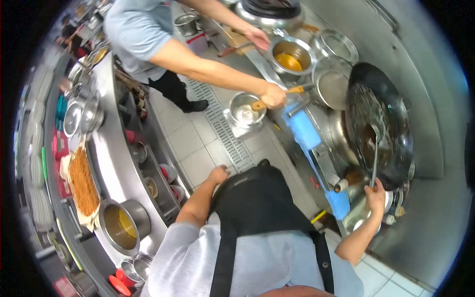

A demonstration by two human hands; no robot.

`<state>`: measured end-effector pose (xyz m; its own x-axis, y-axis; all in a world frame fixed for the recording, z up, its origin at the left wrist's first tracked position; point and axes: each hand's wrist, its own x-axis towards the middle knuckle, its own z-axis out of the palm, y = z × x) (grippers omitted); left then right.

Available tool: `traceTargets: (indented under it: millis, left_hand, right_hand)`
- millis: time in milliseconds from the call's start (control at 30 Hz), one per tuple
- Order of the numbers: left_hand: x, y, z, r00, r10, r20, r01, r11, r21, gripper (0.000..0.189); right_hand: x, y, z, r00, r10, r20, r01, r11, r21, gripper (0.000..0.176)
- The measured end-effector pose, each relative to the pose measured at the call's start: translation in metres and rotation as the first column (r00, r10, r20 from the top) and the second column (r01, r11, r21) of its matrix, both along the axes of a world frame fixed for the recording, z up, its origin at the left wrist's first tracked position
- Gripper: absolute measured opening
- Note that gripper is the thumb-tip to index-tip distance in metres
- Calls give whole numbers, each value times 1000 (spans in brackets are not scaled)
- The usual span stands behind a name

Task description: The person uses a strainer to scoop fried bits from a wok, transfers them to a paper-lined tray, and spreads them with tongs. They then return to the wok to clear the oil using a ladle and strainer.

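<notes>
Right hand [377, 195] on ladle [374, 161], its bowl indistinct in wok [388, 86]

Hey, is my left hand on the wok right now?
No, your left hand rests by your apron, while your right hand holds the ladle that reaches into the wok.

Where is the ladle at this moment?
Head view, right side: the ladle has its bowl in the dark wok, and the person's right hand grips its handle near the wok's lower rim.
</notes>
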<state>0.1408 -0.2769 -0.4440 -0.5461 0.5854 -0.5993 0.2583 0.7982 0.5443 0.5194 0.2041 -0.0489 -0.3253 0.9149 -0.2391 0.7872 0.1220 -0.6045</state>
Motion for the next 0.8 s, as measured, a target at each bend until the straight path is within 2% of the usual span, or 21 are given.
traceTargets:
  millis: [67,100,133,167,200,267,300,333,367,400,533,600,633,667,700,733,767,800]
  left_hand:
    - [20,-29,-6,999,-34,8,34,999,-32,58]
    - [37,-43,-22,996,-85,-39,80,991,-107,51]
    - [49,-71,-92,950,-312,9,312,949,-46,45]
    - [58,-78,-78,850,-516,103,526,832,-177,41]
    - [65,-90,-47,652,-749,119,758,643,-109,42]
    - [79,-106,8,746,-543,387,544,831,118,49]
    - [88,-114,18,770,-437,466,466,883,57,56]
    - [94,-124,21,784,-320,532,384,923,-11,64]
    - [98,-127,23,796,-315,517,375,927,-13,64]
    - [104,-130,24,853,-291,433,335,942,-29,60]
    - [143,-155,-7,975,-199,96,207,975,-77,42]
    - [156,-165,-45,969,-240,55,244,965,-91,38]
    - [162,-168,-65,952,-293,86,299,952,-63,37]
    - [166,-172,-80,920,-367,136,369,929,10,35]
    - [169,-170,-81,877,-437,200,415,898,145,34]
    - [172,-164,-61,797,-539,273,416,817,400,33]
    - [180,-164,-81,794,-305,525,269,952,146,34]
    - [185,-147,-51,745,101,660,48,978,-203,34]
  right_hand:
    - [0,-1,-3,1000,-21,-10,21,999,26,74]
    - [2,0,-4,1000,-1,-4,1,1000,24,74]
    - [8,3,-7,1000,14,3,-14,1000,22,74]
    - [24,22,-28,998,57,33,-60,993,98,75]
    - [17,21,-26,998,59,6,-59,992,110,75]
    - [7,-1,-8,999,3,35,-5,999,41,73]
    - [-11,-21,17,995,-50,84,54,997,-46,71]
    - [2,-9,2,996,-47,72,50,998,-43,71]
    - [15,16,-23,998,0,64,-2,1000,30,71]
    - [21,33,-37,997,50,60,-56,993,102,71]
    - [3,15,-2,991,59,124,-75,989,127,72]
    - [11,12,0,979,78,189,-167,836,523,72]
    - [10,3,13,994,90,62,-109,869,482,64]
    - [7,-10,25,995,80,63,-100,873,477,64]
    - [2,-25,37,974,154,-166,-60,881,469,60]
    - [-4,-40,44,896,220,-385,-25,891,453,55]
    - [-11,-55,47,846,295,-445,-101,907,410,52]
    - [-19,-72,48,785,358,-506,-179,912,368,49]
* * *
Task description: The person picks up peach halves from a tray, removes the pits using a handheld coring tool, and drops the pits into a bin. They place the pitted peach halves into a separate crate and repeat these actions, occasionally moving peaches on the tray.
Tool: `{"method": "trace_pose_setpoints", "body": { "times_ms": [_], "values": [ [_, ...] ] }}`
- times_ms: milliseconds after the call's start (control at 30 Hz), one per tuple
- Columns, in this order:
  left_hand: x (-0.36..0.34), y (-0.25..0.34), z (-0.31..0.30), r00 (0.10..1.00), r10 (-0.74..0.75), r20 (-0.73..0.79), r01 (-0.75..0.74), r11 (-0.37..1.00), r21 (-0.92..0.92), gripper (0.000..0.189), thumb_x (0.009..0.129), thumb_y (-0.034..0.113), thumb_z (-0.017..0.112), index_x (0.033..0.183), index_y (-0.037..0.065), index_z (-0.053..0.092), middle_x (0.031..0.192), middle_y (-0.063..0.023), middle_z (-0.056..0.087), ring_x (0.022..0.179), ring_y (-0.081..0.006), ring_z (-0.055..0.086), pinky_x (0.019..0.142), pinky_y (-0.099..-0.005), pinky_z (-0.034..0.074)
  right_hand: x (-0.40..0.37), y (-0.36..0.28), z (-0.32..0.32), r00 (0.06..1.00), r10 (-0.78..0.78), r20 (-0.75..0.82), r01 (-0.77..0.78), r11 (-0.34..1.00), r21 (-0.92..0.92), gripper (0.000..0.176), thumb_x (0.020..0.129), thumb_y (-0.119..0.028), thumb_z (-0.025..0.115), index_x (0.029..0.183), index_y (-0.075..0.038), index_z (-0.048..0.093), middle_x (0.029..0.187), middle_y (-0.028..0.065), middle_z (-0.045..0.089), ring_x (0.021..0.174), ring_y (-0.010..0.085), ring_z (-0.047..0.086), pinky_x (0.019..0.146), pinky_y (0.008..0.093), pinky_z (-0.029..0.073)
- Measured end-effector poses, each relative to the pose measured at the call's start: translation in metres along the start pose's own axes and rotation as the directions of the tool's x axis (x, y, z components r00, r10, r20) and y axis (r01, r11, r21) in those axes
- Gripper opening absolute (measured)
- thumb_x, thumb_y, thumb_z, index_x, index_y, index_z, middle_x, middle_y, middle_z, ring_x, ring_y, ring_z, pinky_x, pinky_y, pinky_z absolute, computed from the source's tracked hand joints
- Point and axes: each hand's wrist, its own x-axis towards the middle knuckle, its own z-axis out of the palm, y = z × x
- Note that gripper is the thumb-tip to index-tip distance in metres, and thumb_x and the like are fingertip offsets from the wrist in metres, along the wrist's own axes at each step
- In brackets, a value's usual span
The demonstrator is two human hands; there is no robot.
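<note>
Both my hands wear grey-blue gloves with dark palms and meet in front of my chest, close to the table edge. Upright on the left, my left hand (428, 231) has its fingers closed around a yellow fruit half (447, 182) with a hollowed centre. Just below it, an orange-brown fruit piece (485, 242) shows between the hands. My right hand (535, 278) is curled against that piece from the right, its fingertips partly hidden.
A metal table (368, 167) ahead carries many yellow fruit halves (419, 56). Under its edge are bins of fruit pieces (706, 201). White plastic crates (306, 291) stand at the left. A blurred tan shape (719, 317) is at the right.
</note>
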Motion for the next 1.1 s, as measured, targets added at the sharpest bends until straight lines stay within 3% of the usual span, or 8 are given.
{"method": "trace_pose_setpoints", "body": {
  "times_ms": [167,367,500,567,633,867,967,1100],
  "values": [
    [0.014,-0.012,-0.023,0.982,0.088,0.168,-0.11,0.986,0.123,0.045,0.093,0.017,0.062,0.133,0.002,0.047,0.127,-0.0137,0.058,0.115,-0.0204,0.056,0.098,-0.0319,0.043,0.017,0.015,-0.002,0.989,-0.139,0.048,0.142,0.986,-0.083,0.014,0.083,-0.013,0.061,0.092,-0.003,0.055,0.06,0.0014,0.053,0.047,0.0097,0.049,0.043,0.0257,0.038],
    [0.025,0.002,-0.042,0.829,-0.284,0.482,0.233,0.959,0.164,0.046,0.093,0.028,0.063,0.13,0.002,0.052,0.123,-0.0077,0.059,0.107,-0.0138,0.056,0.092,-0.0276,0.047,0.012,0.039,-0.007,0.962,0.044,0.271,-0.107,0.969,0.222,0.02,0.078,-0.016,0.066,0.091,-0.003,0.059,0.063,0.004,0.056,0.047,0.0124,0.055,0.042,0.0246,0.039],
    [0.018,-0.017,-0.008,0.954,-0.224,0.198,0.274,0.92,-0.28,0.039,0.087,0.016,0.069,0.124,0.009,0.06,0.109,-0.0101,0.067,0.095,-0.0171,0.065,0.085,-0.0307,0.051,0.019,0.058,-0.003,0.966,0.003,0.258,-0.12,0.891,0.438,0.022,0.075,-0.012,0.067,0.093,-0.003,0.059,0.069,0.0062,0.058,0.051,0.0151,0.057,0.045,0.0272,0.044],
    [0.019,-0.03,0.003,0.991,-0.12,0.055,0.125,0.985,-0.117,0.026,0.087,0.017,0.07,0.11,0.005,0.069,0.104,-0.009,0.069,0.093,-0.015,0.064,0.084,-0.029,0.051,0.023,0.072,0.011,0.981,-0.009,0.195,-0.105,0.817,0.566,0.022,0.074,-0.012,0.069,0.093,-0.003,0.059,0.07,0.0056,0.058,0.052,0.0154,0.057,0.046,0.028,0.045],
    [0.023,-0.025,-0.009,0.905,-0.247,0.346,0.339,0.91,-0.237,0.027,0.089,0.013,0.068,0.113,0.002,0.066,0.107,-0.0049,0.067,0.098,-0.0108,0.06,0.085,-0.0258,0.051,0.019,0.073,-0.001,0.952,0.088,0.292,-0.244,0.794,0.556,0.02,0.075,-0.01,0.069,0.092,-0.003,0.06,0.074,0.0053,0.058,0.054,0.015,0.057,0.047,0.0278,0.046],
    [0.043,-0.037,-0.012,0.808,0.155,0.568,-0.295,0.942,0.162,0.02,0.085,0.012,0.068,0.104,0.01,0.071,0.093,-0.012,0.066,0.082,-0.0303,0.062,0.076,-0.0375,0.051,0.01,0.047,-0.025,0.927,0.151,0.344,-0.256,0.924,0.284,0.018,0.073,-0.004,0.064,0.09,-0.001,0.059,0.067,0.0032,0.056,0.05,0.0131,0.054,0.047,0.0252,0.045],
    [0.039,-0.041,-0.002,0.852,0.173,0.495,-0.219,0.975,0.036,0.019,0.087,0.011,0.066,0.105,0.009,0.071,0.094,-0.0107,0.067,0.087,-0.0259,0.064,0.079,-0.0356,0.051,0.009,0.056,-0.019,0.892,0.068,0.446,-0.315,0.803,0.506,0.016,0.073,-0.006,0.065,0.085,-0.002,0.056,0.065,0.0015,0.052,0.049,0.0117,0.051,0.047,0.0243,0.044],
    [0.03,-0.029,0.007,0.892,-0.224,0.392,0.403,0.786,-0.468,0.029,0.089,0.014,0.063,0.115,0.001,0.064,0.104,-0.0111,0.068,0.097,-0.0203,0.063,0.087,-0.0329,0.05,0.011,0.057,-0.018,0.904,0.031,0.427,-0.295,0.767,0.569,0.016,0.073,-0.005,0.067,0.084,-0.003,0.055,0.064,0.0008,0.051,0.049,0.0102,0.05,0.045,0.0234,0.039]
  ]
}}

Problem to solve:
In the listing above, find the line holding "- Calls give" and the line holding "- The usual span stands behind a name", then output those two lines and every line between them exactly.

Expected output:
- Calls give whole numbers, each value times 1000 (spans in brackets are not scaled)
- The usual span stands behind a name

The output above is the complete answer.